To prepare a little toy example:
import pandas as pd
import numpy as np
high, size = 100, 20
df = pd.DataFrame({'perception': np.random.randint(0, high, size),
'age': np.random.randint(0, high, size),
'outlook': pd.Categorical(np.tile(['positive', 'neutral', 'negative'], size//3+1)[:size]),
'smokes': pd.Categorical(np.tile(['lots', 'little', 'not'], size//3+1)[:size]),
'outcome': np.random.randint(0, high, size)
})
df['age_range'] = pd.Categorical(pd.cut(df.age, range(0, high+5, size//2), right=False,
labels=["{0} - {1}".format(i, i + 9) for i in range(0, high, size//2)]))
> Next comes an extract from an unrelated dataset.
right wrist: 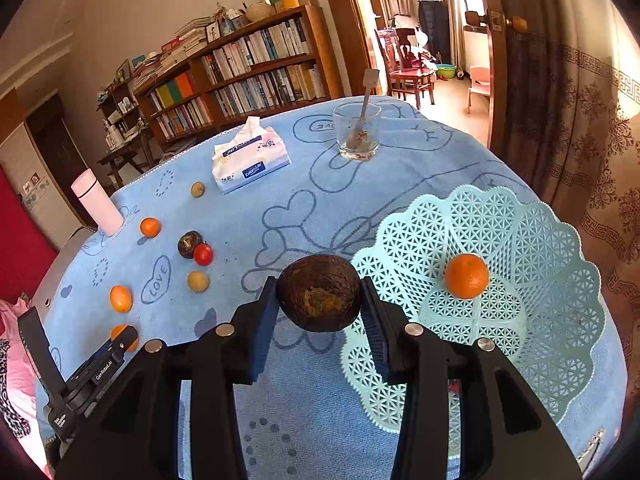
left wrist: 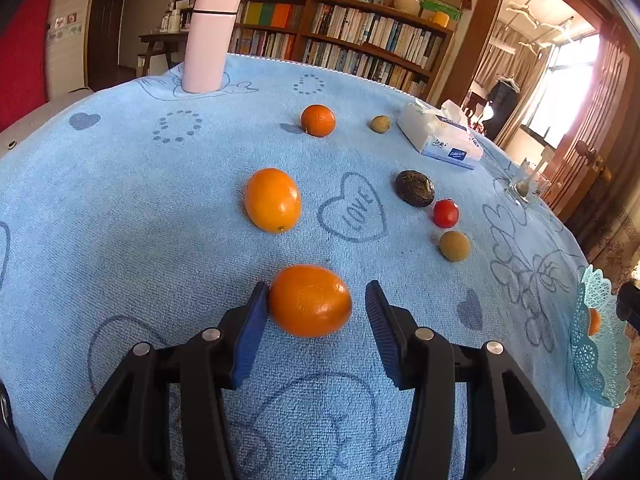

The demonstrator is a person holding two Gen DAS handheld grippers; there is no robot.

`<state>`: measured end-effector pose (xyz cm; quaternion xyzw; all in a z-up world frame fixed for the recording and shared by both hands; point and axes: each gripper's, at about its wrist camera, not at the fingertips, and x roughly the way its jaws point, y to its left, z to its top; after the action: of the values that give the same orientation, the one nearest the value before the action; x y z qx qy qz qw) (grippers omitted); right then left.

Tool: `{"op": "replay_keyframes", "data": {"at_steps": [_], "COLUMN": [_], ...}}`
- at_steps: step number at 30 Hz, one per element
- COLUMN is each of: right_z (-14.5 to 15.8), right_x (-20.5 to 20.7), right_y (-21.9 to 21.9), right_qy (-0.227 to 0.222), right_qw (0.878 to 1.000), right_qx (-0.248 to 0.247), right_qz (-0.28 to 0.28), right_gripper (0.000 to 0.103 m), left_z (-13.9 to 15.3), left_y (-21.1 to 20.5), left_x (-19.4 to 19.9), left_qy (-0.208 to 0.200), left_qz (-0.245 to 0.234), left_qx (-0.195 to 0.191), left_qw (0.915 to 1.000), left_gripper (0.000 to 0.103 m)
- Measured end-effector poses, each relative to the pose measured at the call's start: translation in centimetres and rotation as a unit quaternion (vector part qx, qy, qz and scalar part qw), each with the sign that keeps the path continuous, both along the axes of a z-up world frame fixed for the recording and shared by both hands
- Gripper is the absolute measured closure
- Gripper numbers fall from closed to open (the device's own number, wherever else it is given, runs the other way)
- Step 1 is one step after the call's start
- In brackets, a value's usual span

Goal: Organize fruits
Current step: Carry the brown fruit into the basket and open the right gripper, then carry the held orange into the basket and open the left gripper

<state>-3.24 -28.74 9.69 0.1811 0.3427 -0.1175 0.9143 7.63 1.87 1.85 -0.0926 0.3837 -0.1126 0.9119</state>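
Note:
An orange (left wrist: 310, 300) lies on the blue cloth between the fingers of my left gripper (left wrist: 317, 290). The left pad touches it and a gap separates it from the right pad, so this gripper is open. My right gripper (right wrist: 320, 284) is shut on a dark brown fruit (right wrist: 319, 298), held above the cloth at the left rim of the pale green lattice basket (right wrist: 520, 240). One orange (right wrist: 467, 276) sits in the basket. Loose on the cloth are a large orange (left wrist: 273, 200), a small orange (left wrist: 318, 120), another dark fruit (left wrist: 415, 188), a red tomato (left wrist: 446, 213) and two tan round fruits (left wrist: 455, 246).
A pink bottle (left wrist: 210, 40) stands at the far left of the table. A tissue pack (left wrist: 440, 136) and a glass with a spoon (right wrist: 357, 132) sit at the far side. Bookshelves and a doorway lie beyond the table edge.

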Motion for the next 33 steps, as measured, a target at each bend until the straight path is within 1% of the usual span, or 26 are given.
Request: {"op": "replay_keyframes", "data": {"at_steps": [1, 4, 5, 6, 8, 14, 19, 22, 24, 27, 33], "right_z": [0.0, -0.6, -0.8, -0.9, -1.0, -0.9, -1.2, -1.2, -1.3, -1.5, -1.7], "right_x": [-0.6, -2.2, -2.7, -3.2, -4.2, -6.7, -8.1, -8.8, -9.3, -9.7, -10.4], "right_y": [-0.5, -1.6, -2.0, -2.3, -3.0, -4.0, -4.4, -4.7, -5.1, -5.6, -6.0], "right_qy": [-0.001, 0.006, 0.007, 0.006, -0.001, -0.011, -0.009, -0.01, -0.013, -0.017, -0.021], "right_qw": [1.0, 0.999, 0.999, 0.999, 0.998, 0.996, 0.995, 0.994, 0.993, 0.992, 0.992], "right_qx": [-0.004, -0.01, -0.007, -0.004, -0.004, -0.002, -0.015, -0.017, -0.016, -0.017, -0.022], "right_qz": [-0.011, -0.033, -0.039, -0.048, -0.067, -0.089, -0.098, -0.107, -0.115, -0.123, -0.125], "right_gripper": [0.061, 0.06, 0.055, 0.045, 0.04, 0.039, 0.039, 0.039, 0.039, 0.039, 0.039], "left_z": [-0.1, -0.1, 0.0, 0.1, 0.2, 0.5, 1.1, 1.7, 2.2, 2.8, 4.3], "left_y": [0.1, 0.1, 0.0, 0.0, 0.1, 0.7, 0.5, -0.2, -1.1, -3.0, -8.2], "left_x": [0.1, 0.0, 0.0, -0.1, -0.2, -0.2, -0.5, -1.0, -1.6, -2.4, -4.3], "left_qy": [0.003, 0.001, 0.0, -0.003, -0.008, -0.012, -0.016, -0.02, -0.024, -0.023, -0.03], "left_qz": [-0.002, -0.005, -0.008, -0.009, -0.01, -0.02, -0.02, -0.03, -0.043, -0.071, -0.141], "left_qx": [-0.004, -0.008, -0.009, -0.009, -0.014, -0.044, -0.042, -0.037, -0.033, -0.038, -0.036], "left_qw": [1.0, 1.0, 0.9999, 0.9999, 0.9998, 0.9988, 0.9988, 0.9987, 0.9982, 0.9964, 0.9888], "left_gripper": [0.06, 0.06, 0.06, 0.06, 0.06, 0.06, 0.06, 0.06, 0.06, 0.06, 0.06]}}
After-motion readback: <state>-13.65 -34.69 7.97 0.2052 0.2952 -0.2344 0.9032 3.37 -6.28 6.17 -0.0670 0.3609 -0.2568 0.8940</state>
np.random.shuffle(df['smokes'])
Which will give you something like:
In [2]: df.head(10)
Out[2]:
perception age outlook smokes outcome age_range
0 13 65 positive little 22 60 - 69
1 95 21 neutral lots 95 20 - 29
2 61 53 negative not 4 50 - 59
3 27 98 positive not 42 90 - 99
4 55 99 neutral little 93 90 - 99
5 28 5 negative not 4 0 - 9
6 84 83 positive lots 18 80 - 89
7 66 22 neutral lots 35 20 - 29
8 13 22 negative lots 71 20 - 29
9 58 95 positive not 77 90 - 99
Goal: figure out likelihood of outcome
, given {perception, age, outlook, smokes}
.
Secondary goal: figure out how important each column is in determining outcome
.
Third goal: prove attributes about distribution (here we have randomly generated, so a random distribution should imply the null hypothesis is true?)
Clearly these are all questions findable with statistical hypothesis testing. What's the right way of answering these questions in pandas?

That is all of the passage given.